- [Task instructions]: Copy every line from the records that holds the word "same".
----- Records -----
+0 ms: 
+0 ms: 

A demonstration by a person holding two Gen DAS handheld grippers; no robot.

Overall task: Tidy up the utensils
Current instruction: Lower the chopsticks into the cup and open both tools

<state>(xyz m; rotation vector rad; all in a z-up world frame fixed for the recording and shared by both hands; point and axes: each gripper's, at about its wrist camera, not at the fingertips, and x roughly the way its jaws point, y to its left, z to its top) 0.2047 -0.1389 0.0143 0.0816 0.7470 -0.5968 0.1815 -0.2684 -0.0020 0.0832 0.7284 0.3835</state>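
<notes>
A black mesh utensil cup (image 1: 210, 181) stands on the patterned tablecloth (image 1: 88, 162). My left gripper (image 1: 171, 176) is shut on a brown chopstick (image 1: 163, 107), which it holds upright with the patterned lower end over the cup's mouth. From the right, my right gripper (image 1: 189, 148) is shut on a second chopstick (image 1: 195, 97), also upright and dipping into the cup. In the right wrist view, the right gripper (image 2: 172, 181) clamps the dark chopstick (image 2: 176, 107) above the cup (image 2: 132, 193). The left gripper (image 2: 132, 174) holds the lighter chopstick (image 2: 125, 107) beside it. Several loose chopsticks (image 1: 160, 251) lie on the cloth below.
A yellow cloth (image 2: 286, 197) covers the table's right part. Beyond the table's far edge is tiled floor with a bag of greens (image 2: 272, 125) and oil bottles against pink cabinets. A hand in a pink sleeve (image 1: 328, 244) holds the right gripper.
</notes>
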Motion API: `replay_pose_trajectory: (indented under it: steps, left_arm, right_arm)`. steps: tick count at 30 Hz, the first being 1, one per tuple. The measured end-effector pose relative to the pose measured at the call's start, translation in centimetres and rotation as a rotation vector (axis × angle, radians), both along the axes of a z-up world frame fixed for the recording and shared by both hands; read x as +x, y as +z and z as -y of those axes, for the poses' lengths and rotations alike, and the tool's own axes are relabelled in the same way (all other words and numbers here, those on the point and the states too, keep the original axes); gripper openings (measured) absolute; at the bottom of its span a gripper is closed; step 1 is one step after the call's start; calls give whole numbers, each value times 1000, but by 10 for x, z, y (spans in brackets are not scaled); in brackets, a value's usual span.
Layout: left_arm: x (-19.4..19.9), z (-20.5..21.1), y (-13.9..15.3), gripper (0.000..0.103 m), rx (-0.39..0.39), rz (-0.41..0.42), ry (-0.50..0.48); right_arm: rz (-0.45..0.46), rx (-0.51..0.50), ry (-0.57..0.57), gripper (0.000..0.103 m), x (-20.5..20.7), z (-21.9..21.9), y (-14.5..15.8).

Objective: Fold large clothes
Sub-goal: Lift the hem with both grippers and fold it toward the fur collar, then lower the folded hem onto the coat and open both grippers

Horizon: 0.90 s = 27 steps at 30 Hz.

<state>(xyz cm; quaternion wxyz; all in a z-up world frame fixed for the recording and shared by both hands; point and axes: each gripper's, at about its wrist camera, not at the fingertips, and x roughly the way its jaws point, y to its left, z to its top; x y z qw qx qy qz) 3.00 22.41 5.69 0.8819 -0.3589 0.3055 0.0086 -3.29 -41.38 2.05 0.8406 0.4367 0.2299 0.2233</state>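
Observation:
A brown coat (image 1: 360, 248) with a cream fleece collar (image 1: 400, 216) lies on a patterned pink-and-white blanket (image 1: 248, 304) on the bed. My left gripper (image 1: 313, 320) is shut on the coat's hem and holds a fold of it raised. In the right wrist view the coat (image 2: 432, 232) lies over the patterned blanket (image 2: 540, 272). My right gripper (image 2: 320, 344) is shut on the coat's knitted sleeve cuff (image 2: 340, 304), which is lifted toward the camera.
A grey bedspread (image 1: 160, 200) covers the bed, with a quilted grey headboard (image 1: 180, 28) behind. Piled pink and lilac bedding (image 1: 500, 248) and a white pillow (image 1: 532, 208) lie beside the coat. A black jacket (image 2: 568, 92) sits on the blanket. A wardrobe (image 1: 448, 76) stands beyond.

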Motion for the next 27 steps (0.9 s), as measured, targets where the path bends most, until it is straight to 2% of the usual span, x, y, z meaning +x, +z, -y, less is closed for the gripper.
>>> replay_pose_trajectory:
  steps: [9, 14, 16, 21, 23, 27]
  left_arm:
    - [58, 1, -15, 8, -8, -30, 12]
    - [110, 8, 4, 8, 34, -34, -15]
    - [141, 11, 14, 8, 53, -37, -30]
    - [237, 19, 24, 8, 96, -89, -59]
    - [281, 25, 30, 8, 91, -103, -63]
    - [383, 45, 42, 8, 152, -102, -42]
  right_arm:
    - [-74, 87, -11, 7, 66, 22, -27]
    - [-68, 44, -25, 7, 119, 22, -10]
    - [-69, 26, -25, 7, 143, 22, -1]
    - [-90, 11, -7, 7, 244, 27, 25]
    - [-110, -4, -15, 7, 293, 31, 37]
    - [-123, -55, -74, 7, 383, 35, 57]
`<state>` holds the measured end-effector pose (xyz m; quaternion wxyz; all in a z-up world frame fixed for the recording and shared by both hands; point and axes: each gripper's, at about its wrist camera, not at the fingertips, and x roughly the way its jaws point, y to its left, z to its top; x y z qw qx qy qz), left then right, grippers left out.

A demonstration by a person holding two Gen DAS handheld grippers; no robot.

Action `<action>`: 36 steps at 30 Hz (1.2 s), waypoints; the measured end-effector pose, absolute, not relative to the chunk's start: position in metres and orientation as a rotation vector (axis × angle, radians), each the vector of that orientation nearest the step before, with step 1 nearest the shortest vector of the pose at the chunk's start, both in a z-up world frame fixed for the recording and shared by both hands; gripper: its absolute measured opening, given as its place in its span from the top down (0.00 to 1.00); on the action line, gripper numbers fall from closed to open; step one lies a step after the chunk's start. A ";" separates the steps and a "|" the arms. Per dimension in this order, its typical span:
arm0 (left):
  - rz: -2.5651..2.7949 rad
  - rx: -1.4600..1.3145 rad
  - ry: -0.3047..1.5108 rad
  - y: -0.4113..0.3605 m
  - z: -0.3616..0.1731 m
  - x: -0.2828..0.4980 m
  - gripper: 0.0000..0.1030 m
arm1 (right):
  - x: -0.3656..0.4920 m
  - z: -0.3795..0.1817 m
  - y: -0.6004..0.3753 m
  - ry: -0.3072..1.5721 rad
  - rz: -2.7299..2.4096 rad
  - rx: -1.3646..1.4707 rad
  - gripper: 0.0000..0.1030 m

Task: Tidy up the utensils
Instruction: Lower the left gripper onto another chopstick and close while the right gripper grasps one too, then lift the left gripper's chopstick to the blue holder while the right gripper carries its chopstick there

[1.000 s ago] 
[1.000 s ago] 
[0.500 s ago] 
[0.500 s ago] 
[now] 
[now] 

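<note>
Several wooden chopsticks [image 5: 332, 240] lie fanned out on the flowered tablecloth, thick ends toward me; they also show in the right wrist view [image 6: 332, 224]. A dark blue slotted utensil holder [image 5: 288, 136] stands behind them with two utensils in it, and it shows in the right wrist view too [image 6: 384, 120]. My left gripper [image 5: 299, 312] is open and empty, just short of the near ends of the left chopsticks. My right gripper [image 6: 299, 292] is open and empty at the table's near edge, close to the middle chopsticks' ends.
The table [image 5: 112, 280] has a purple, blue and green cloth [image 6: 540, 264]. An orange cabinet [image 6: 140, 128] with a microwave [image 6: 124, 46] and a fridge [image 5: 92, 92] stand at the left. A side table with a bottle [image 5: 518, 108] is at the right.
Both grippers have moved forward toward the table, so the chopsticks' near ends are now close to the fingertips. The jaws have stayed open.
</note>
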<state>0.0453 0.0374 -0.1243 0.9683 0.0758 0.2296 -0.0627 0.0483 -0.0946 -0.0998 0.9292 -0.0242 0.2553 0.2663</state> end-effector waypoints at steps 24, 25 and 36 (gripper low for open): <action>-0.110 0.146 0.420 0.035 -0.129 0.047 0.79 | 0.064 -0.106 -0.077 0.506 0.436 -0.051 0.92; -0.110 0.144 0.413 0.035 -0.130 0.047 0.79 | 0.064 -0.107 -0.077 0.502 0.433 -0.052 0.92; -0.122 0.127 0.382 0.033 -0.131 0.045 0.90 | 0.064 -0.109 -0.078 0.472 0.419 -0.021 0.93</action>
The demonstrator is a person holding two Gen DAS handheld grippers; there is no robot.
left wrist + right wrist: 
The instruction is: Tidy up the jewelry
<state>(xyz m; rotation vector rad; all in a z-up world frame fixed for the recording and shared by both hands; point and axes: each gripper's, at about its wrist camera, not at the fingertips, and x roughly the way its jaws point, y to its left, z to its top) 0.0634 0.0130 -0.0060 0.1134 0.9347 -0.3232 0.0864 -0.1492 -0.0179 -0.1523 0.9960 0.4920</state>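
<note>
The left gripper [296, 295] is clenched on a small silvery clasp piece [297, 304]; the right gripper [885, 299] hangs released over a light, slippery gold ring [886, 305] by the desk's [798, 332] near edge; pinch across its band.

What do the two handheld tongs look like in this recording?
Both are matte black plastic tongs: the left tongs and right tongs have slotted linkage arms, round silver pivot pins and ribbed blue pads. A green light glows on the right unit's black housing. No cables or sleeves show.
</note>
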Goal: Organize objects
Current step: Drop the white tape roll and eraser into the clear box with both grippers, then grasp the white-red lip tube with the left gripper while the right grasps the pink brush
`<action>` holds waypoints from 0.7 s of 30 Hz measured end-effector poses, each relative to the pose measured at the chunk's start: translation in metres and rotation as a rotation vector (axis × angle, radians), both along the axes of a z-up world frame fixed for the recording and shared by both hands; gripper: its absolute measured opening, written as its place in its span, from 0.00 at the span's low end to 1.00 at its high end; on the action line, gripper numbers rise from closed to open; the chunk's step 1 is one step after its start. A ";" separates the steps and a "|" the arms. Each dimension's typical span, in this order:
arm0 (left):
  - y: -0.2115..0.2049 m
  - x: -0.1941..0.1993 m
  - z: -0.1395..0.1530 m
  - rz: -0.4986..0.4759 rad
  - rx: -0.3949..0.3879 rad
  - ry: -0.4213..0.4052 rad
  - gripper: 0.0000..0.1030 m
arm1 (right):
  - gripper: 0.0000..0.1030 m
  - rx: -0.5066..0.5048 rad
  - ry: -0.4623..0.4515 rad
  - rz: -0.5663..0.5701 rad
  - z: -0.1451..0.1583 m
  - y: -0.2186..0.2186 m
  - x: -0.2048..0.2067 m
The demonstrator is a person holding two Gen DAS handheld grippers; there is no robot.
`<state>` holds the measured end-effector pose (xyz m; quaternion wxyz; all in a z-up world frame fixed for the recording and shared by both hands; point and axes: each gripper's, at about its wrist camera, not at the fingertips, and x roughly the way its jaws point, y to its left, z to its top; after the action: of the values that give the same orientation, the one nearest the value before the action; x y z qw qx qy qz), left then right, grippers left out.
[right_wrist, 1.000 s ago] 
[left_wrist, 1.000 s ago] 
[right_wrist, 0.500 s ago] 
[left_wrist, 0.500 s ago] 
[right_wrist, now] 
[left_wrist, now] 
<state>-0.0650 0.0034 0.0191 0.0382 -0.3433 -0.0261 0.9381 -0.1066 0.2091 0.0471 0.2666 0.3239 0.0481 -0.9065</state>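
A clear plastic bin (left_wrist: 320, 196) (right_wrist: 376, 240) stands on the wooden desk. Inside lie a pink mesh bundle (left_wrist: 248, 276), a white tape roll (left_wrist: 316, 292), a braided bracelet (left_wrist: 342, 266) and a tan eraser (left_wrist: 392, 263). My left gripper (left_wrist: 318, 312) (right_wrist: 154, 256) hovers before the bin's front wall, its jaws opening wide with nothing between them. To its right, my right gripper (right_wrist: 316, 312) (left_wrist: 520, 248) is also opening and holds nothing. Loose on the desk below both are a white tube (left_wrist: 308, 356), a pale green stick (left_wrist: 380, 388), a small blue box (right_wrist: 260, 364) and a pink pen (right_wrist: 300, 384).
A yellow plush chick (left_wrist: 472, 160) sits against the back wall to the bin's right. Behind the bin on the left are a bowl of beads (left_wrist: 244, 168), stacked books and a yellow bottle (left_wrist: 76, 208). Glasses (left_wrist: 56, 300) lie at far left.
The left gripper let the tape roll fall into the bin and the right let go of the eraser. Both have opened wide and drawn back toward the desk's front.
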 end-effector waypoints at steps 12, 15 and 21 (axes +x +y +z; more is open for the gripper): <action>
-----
- [Response area]:
Motion API: `replay_pose_trajectory: (indented under it: steps, left_arm, right_arm)`. steps: tick count at 30 Hz, the first being 1, one per tuple. The measured end-effector pose relative to the pose measured at the call's start, translation in centimetres and rotation as a rotation vector (axis × angle, radians), both along the axes of a z-up world frame fixed for the recording and shared by both hands; read x as +x, y as +z and z as -y of those axes, for the poses' lengths and rotations alike, and the tool's own axes are relabelled in the same way (all other words and numbers here, those on the point and the states too, keep the original axes); gripper openings (measured) absolute; at the bottom of its span a gripper is closed; step 1 is one step after the call's start; calls give whole numbers, each value times 1000, but by 10 for x, z, y (spans in brackets are not scaled); in brackets, a value's usual span.
`<state>` holds the measured end-effector pose (xyz m; quaternion wxyz; all in a z-up world frame fixed for the recording and shared by both hands; point and axes: each gripper's, at about its wrist camera, not at the fingertips, and x roughly the way its jaws point, y to its left, z to its top; after the action: of the values that give the same orientation, the one nearest the value before the action; x y z qw qx qy qz), left then right, grippers left out.

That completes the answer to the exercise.